Please return the lines below verbatim, beginning at the one that has "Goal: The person" and stopping after the one that has "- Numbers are", and add no other lines.

-- -- --

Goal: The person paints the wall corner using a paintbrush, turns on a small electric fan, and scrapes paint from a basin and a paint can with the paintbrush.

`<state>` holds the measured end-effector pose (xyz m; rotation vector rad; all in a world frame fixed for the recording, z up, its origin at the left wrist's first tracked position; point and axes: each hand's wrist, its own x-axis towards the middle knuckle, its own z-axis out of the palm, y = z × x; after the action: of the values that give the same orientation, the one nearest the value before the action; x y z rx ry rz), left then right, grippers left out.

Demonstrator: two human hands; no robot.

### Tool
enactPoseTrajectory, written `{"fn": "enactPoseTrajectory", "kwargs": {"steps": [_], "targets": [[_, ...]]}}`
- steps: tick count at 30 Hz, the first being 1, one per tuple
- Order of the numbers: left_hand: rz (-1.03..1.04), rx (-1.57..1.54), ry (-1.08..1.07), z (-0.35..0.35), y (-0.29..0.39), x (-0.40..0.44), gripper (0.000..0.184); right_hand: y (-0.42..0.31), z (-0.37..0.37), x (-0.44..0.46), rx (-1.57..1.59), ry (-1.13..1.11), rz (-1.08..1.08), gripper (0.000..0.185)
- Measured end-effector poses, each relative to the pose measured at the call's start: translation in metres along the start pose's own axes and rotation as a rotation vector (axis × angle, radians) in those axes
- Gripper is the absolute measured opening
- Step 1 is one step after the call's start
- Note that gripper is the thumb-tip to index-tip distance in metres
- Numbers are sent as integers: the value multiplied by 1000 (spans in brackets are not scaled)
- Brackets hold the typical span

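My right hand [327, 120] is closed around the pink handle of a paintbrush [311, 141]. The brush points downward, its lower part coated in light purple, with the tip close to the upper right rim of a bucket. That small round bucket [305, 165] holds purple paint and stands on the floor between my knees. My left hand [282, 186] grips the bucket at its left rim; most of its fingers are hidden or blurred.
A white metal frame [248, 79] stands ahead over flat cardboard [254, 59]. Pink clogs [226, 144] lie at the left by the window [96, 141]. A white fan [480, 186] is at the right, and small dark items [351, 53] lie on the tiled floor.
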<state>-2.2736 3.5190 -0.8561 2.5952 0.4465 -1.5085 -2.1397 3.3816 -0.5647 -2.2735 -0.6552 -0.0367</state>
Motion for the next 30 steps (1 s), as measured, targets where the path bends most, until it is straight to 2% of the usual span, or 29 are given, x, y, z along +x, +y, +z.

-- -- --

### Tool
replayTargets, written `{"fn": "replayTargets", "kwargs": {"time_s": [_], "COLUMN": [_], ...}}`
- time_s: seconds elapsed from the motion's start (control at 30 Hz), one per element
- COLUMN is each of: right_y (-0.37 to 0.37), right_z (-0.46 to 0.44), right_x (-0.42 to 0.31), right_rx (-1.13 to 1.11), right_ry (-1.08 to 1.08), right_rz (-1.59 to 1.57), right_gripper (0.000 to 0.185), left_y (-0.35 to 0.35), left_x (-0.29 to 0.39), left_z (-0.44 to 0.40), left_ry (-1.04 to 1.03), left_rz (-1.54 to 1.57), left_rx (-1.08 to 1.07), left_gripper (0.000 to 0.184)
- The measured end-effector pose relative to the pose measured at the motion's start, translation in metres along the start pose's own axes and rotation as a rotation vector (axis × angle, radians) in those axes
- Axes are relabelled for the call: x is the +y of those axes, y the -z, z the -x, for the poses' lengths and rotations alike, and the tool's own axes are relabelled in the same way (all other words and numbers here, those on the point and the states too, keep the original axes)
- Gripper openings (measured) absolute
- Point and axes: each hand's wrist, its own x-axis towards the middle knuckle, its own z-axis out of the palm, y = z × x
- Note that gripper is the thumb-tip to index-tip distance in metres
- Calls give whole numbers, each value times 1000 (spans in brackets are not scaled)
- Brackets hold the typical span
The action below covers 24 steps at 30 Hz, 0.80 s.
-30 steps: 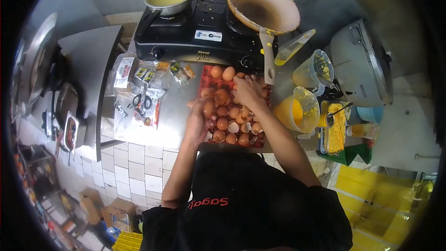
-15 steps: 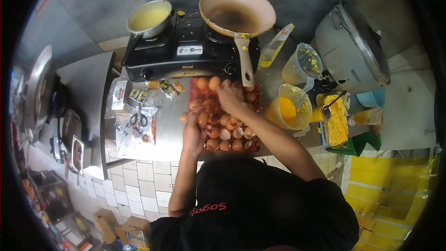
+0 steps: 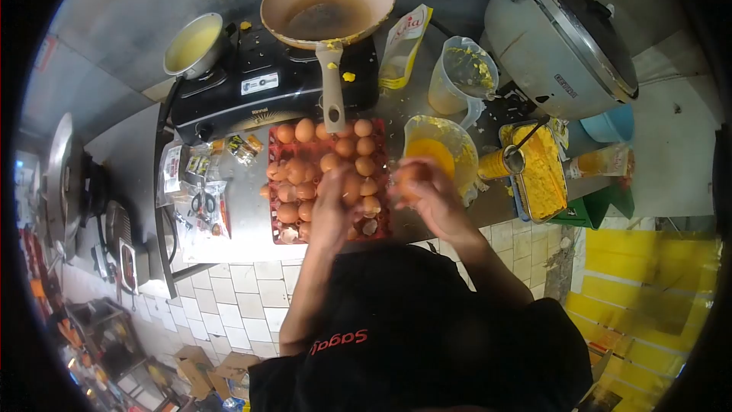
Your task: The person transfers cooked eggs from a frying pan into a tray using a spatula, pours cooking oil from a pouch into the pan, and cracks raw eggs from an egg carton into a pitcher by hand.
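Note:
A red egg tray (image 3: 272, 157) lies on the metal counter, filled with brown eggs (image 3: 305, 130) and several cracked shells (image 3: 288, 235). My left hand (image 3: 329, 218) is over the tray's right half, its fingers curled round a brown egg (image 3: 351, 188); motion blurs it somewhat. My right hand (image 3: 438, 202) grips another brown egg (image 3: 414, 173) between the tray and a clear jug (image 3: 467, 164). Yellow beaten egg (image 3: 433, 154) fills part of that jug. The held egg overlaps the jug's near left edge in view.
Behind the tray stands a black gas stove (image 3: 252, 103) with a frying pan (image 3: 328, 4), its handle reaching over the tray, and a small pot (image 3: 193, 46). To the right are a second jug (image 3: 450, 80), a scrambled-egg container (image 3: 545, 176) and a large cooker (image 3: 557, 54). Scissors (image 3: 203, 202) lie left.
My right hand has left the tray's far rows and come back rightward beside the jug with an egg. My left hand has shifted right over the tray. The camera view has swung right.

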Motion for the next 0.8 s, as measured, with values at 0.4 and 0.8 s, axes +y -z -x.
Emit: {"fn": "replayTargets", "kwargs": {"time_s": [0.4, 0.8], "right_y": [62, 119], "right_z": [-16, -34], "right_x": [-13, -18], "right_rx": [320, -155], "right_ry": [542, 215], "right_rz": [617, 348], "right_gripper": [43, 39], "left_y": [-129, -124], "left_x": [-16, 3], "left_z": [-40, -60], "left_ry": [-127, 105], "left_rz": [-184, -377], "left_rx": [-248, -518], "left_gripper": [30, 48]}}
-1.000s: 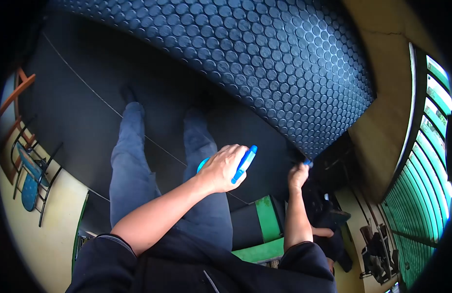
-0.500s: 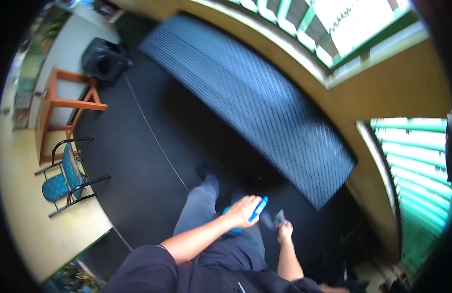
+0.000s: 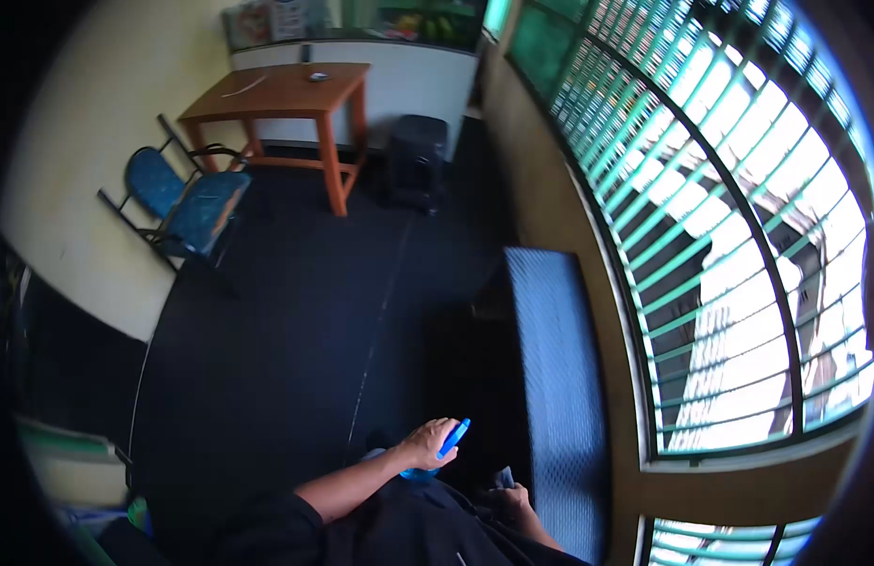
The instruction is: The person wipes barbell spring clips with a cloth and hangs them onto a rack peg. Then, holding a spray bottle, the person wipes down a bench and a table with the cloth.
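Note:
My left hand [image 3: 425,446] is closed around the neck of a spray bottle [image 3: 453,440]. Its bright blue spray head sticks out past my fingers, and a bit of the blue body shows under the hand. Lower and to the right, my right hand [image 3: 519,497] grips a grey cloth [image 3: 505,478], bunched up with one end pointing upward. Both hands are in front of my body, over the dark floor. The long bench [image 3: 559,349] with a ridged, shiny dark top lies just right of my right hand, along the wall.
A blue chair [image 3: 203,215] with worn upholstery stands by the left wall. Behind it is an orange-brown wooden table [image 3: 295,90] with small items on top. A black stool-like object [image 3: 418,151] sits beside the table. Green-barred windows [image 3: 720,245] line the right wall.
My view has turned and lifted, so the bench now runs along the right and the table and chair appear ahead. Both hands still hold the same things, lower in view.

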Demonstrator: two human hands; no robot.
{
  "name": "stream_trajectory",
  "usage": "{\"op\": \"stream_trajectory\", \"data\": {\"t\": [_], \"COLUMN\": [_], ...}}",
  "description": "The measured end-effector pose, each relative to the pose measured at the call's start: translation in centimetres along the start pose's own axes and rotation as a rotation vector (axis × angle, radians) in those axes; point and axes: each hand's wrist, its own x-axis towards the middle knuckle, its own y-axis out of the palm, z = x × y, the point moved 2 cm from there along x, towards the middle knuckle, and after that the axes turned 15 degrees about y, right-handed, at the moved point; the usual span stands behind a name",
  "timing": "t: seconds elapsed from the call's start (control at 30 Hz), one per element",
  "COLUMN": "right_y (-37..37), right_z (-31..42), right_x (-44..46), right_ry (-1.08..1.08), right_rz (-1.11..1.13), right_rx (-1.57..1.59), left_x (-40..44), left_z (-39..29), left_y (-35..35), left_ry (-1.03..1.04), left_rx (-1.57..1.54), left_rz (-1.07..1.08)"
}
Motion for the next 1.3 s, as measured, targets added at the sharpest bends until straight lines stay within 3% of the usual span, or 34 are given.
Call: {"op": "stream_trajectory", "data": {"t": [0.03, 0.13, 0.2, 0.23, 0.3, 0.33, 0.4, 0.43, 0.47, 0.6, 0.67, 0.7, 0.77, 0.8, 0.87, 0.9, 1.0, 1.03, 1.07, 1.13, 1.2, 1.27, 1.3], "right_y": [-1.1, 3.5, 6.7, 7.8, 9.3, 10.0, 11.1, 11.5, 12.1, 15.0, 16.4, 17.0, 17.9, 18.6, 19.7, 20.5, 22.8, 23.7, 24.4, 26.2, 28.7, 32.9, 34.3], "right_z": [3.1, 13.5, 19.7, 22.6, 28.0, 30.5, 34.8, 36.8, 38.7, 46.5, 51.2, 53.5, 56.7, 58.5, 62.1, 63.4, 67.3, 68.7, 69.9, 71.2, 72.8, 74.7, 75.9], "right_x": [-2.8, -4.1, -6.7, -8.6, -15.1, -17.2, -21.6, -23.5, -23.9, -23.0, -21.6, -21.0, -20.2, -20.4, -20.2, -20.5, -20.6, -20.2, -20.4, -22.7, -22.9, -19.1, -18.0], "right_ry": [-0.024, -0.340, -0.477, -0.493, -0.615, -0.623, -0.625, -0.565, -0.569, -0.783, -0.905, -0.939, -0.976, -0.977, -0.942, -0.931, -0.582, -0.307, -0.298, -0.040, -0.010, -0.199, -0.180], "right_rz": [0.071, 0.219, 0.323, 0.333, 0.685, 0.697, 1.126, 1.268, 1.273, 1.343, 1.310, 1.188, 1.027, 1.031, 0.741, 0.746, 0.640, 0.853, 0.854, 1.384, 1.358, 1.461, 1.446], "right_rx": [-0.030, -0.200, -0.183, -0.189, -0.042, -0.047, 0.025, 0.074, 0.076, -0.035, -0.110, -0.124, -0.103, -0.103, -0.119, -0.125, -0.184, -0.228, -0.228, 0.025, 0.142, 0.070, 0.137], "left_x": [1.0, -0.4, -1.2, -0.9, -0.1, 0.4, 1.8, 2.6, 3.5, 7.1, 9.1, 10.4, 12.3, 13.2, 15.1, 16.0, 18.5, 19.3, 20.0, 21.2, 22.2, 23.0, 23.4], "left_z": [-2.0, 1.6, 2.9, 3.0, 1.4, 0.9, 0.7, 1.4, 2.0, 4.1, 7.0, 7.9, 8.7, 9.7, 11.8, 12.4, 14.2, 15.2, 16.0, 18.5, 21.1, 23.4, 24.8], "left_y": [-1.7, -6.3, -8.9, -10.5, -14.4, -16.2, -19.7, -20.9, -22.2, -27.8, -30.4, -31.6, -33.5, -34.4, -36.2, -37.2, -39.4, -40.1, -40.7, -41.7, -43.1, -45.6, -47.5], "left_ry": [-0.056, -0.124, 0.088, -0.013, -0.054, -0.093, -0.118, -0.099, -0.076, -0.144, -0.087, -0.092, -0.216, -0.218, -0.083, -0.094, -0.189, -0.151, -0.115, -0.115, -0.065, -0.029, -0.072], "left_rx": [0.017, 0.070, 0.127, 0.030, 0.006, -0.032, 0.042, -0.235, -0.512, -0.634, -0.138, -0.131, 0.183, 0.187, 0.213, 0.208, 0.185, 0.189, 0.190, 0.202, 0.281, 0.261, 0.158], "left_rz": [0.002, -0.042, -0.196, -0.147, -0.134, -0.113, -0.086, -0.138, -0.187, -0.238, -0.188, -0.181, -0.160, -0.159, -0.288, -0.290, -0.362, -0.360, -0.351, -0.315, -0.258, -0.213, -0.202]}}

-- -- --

:: Solution for this task ::
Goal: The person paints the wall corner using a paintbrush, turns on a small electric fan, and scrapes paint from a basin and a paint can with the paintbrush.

`<state>` holds the measured end-effector pose (xyz m; rotation vector rad; all in a world frame fixed for the recording, z up, its origin at the left wrist's first tracked position; point and axes: each hand's wrist, its own x-axis towards the middle knuckle, its own z-axis out of the palm, y = z × x; after the action: of the values that give the same orientation, the one nearest the value before the action; x y z rx ry rz), left then right, grippers left out.

Demonstrator: two human hands; no robot.

### Tool
enactPoseTrajectory, written `{"fn": "enactPoseTrajectory", "kwargs": {"steps": [_], "targets": [[_, ...]]}}`
- steps: tick count at 30 Hz, the first being 1, one per tuple
- Order of the numbers: left_hand: rz (-1.03..1.04), rx (-1.57..1.54), ry (-1.08..1.07), z (-0.35..0.35), y (-0.29..0.39), x (-0.40..0.44), gripper (0.000..0.184); right_hand: y (-0.42..0.31), z (-0.37..0.37), x (-0.44..0.46), rx (-1.57..1.59), ry (-1.13..1.11), rz (-1.08..1.08), gripper (0.000..0.185)
- Measured end-effector poses, each relative to the pose measured at the call's start: translation in metres along the start pose's own axes and rotation as a rotation vector (axis × angle, radians) in those axes
- Gripper is the absolute measured opening
- Step 1 is one step after the call's start
- Note that gripper is the thumb-tip to index-tip distance in metres
- Numbers are sent as integers: the value multiplied by 1000 (spans in brackets are not scaled)

An answer has been given, and the exercise is complete.